Route information
- Maintained by New Brunswick Department of Transportation
- Length: 16.40 km (10.19 mi)
- Existed: 2001–present

Major junctions
- North end: Route 1 / Route 780 in Upper Letang
- Route 770 in St. George
- South end: Route 772 / Deer Island ferry landing in L'Etete

Location
- Country: Canada
- Province: New Brunswick
- Major cities: St. George

Highway system
- Provincial highways in New Brunswick; Former routes;
| ← Route 170 |  | → Route 175 |

= New Brunswick Route 172 =

Highway in New Brunswick, Canada

Route 172 is a 16 km-long mostly north–south secondary highway in southwest New Brunswick, Canada.

==Route description==
The route's northern terminus is at the intersection of Route 780 and Route 1 (exit 56) in Upper Letang, New Brunswick. The road is a continuation of Poor House Hill Road and is also known as Mt. Pleasant Road. From there, it runs west to the community of St. George and passes the Magaguadavic Basin. From there, the highway goes south through a mostly forested area before passing the west shore of Scotch Bay. Route 172 continues to the community of L'Etang.
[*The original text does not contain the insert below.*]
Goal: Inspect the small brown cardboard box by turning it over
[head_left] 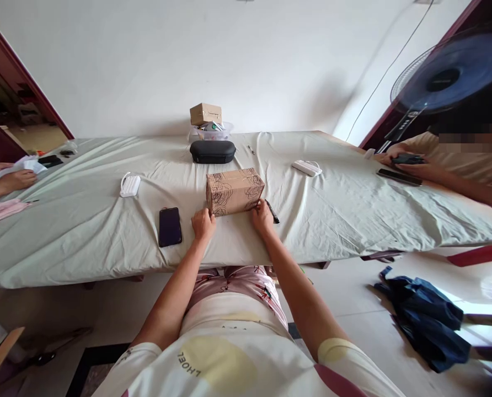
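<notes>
A brown cardboard box (238, 194) with dark scribbled curls drawn on its sides sits on the cloth in front of me. My left hand (203, 224) is closed at its near left lower corner, fingers curled against the cardboard. At the near right lower corner my right hand (262, 217) grips the box, thumb and fingers partly hidden. Just right of that hand lies a slim black pen-like object (272, 212). A dark smartphone (170, 226) rests flat to the left of my left hand.
Behind the box stand a black zip case (213, 151) and a plastic tub (225, 134) with a small carton (205, 113). White corded blocks (130, 185) lie on both sides. People's hands are at both table ends; a fan (448, 77) stands right.
</notes>
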### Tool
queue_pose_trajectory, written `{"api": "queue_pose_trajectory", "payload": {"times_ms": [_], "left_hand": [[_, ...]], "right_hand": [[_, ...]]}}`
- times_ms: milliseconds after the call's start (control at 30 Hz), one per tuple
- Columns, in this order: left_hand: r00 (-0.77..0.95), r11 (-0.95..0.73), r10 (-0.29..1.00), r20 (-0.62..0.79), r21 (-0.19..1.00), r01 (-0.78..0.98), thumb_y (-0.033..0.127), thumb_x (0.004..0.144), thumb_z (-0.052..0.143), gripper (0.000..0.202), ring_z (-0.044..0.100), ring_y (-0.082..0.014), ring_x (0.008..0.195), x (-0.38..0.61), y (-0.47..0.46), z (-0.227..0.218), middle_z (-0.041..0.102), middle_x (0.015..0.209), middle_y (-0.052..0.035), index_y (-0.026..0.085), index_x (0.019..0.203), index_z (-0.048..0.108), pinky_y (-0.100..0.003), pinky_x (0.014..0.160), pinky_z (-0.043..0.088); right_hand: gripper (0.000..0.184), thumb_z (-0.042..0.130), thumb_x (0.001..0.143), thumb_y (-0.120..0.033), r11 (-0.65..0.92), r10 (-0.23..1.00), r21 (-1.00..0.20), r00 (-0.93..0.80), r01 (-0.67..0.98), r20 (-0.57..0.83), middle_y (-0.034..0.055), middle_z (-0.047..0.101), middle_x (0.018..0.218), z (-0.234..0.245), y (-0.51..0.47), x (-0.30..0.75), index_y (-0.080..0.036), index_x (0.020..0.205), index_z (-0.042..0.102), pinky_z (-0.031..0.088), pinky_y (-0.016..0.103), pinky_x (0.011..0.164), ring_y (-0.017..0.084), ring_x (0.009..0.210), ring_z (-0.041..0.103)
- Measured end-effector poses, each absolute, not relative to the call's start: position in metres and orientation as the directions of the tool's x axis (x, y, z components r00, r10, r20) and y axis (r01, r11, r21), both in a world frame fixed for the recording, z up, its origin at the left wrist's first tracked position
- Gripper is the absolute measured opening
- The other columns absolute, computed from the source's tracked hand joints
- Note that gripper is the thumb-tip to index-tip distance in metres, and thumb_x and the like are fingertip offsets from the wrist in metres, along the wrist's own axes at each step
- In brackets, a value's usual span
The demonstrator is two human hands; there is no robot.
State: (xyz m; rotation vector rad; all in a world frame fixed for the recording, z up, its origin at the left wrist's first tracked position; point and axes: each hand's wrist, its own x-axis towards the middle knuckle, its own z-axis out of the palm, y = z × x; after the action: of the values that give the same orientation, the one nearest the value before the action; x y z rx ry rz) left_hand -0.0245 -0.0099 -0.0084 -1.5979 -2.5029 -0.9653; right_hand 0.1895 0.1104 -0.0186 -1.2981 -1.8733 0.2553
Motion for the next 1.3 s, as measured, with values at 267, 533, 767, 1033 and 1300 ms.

The road continues southwest past Browns Cove and Spragues Cove before arriving in the community of Back Bay next to the Bay of Fundy. In Back Bay, the route takes a sharp turn heading west towards the small community of L'Etete. It L'Etele, Route 172 takes a sharp turn south past Matthews Cove and finally the route heads west to the Deer Island Ferry to Deer Island. On Deer Island, the continuation of Route 172 is numbered 772.